Tutorials

How to Create a Testing Ruleset

A step-by-step tutorial for creating testing AI rules: test pyramid enforcement, naming conventions, assertion patterns, mock strategies, and the rules that make AI-generated tests actually useful.

7 min read·July 5, 2025

12 testing rules. Specific assertions, behavior testing, smart mocking, and factory data. AI-generated tests that catch real bugs.

Test pyramid, naming conventions, assertion quality, mock strategy, test isolation, and deterministic execution

Why Testing Rules Produce Better AI Tests

Without testing rules: AI generates tests that look correct but are often: superficial (happy path only, no edge cases), weakly asserted (toBeTruthy instead of specific value checks), implementation-coupled (break when you refactor, even if behavior is preserved), and inconsistent (different test styles across the codebase). With testing rules: the AI generates tests that follow your team's testing patterns, assert meaningful values, cover edge cases, and maintain consistency.

The testing ruleset covers: test strategy (which level of test for which type of code), naming conventions (how tests are named and organized), assertion patterns (what to assert and how specifically), mock strategy (when to mock, what to mock, what not to mock), test isolation (each test independent, no shared state), and test data (factories over hardcoded values). These 6 categories: produce 10-12 rules that transform AI-generated test quality.

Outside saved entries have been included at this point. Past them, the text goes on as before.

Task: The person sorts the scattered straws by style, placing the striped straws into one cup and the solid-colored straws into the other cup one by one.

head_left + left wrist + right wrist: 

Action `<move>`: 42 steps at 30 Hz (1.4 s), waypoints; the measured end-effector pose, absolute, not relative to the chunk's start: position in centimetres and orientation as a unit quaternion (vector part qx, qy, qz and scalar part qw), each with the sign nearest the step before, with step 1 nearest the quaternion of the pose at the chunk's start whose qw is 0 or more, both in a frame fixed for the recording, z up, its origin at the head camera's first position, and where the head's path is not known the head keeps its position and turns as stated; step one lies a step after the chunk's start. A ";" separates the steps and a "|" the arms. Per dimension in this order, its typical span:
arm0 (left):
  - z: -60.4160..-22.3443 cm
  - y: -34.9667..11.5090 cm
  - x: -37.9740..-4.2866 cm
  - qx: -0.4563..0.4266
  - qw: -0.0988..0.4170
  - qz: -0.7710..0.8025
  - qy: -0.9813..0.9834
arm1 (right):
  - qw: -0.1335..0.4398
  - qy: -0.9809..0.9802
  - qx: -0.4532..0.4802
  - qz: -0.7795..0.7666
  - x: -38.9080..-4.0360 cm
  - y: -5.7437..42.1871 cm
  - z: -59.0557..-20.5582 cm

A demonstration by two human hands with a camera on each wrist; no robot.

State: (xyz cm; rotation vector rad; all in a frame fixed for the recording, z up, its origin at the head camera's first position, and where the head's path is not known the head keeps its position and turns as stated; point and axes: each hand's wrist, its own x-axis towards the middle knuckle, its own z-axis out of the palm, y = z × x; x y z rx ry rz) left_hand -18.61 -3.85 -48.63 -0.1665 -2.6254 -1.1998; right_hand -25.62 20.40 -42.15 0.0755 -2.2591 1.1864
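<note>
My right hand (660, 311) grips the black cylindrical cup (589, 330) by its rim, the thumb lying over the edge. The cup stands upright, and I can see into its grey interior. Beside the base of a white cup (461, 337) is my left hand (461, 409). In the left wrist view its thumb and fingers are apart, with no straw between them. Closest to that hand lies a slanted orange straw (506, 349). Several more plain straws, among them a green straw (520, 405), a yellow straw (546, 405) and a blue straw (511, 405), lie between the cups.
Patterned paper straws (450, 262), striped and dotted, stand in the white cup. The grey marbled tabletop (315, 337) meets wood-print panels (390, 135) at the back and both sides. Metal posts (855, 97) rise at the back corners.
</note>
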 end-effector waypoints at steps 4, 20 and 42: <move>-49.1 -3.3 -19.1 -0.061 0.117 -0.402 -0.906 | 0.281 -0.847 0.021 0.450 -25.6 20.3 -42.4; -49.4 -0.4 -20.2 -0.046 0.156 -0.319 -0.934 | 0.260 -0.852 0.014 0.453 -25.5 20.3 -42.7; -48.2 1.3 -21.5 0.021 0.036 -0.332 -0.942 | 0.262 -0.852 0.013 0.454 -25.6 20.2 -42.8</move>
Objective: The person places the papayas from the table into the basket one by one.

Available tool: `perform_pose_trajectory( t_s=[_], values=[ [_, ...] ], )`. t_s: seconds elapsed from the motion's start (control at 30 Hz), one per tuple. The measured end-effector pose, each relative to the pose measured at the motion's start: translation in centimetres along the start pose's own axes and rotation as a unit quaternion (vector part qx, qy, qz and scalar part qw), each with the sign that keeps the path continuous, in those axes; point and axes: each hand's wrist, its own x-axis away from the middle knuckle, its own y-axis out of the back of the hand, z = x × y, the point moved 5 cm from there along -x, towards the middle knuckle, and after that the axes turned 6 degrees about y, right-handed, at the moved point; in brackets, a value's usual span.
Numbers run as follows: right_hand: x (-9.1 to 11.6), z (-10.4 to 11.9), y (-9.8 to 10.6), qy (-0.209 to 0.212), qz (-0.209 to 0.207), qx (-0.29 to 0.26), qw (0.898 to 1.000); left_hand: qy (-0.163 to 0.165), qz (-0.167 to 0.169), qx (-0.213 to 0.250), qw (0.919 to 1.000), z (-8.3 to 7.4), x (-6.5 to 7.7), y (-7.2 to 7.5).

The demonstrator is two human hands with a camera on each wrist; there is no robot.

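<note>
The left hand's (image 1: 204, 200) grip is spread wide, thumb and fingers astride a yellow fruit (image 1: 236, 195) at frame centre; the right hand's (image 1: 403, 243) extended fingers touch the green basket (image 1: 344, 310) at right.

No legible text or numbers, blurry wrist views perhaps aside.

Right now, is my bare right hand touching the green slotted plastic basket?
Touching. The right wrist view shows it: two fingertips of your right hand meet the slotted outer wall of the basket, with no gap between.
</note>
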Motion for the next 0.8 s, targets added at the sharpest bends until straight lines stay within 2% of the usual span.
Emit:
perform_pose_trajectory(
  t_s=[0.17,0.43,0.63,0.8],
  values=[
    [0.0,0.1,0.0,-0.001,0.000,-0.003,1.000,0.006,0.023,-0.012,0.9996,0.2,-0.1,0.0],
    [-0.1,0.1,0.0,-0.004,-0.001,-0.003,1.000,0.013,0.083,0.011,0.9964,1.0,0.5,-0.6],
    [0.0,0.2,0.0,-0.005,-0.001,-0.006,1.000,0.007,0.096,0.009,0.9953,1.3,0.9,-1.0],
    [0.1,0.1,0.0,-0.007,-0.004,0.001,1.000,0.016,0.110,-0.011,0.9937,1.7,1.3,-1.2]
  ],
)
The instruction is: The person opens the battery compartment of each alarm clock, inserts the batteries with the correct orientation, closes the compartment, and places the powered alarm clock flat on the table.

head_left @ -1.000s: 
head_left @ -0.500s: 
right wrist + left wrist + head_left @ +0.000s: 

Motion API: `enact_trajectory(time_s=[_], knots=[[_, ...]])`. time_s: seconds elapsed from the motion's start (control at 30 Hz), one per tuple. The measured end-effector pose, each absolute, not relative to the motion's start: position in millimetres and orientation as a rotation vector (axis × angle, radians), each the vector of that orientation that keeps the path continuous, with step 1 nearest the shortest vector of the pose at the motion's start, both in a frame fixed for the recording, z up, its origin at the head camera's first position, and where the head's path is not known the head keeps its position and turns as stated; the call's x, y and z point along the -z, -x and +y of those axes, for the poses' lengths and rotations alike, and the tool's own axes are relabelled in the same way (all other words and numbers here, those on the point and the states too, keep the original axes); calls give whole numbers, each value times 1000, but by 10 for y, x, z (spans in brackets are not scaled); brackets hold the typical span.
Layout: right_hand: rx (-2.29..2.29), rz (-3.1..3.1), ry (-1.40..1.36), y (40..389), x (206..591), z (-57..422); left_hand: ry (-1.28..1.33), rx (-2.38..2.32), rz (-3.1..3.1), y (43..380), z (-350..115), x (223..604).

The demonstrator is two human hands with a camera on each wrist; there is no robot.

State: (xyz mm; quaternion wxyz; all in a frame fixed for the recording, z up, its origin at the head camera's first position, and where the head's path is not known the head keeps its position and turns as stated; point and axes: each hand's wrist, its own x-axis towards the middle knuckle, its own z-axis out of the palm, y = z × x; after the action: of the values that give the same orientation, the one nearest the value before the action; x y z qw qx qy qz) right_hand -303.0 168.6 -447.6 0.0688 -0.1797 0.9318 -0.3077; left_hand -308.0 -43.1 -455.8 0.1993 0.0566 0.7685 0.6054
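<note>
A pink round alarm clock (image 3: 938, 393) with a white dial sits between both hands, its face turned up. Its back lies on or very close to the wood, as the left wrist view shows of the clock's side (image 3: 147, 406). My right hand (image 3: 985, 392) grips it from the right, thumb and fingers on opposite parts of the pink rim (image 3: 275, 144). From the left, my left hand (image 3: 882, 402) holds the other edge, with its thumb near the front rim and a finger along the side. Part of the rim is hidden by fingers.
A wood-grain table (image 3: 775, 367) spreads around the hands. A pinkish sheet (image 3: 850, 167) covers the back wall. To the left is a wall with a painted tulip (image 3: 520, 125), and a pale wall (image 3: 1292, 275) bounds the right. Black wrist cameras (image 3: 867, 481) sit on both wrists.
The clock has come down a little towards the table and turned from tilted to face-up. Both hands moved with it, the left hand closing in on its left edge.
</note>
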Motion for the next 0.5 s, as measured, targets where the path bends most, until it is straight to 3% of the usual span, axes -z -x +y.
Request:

The investment: 30 minutes to write the testing rules. The return: every AI-generated test follows your patterns. No more reviewing tests that use the wrong framework, the wrong naming convention, or the wrong assertion style. The testing rules: the second-highest-impact rules after security.

Step 1: Test Strategy and Naming Rules (4 Rules)

Rule 1 — Test pyramid: 'Default to the lowest test level that verifies the behavior. Pure functions: unit test. API endpoints: integration test (with real database). User flows: E2E test (Playwright). Do not write E2E tests for logic that can be verified with a unit test.' This rule: prevents the AI from generating slow E2E tests for everything.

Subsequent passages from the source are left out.